## Activity
Only the number is needed: how many lines in the entries below contain the string "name"?

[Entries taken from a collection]

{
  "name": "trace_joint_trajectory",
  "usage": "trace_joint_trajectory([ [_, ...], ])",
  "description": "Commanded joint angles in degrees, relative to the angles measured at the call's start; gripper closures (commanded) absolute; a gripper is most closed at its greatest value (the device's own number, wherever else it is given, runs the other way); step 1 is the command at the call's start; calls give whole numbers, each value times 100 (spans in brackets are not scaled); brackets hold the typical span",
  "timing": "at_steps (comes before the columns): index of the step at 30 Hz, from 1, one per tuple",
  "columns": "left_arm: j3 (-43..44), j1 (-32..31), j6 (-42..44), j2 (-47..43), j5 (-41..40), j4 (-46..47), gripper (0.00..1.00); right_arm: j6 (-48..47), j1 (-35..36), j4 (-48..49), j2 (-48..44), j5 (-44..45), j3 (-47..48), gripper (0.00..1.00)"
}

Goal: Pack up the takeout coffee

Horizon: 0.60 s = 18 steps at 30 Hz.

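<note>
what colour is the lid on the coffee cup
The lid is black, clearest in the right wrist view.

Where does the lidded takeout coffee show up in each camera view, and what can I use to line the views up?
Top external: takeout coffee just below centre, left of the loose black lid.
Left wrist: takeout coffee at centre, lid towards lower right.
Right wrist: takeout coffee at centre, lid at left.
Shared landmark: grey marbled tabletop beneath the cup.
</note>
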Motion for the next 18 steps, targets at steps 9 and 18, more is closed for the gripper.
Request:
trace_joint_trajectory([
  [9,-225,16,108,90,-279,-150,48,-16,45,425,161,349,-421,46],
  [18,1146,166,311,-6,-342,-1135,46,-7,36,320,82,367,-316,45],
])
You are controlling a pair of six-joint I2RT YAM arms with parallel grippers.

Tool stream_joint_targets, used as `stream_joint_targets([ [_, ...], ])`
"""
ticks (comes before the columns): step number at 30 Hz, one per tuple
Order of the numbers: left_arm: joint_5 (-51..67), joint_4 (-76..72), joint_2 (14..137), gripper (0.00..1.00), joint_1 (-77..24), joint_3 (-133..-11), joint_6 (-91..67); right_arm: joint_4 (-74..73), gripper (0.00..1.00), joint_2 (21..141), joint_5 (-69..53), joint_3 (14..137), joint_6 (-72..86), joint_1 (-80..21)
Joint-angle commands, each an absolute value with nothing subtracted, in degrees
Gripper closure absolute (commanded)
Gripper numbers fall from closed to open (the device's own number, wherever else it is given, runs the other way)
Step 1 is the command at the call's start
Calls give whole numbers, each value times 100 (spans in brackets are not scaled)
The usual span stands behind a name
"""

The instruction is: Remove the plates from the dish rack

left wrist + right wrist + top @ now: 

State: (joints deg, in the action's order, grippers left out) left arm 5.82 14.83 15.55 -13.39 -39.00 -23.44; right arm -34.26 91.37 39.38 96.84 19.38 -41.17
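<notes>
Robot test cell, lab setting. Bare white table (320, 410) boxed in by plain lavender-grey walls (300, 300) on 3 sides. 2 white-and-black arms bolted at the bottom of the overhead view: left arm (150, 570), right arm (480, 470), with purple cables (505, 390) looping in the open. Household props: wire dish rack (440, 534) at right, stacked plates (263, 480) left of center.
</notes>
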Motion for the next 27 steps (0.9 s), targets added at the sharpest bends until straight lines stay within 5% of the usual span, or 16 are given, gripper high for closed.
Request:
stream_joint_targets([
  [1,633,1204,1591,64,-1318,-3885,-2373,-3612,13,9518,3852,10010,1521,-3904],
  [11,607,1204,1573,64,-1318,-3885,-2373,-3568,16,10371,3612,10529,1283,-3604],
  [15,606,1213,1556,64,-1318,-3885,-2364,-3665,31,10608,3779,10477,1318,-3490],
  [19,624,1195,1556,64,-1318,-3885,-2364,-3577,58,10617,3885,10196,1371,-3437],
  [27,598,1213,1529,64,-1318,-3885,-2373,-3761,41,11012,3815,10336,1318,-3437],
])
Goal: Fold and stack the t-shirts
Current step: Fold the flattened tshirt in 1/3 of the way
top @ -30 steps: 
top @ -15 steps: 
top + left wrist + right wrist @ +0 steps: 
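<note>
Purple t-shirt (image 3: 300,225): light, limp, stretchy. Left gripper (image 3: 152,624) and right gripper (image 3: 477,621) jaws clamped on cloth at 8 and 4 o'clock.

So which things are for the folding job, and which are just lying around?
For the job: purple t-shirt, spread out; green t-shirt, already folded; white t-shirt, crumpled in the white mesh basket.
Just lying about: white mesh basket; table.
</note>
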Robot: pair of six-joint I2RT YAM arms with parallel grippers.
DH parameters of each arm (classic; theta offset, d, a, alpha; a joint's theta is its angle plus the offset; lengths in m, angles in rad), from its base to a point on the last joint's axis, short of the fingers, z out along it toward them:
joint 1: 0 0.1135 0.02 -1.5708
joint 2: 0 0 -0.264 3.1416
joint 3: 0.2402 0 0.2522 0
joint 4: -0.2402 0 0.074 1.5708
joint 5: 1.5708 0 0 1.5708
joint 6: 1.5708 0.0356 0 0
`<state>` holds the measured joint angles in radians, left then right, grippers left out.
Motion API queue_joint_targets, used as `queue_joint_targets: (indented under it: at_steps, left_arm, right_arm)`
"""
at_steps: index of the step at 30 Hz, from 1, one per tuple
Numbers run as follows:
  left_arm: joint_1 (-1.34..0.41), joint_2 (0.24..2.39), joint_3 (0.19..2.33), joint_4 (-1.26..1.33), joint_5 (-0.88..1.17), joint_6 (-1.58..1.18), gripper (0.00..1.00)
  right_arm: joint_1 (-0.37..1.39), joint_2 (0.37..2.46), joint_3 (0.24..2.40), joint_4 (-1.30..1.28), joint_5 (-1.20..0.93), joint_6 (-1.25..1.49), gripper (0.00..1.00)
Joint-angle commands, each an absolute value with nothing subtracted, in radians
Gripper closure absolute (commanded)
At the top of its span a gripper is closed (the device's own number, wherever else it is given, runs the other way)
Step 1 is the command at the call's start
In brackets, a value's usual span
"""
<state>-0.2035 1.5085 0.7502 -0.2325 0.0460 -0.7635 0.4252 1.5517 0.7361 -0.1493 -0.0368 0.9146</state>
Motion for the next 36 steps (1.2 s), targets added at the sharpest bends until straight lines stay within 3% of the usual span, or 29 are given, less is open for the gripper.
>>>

## Response below
2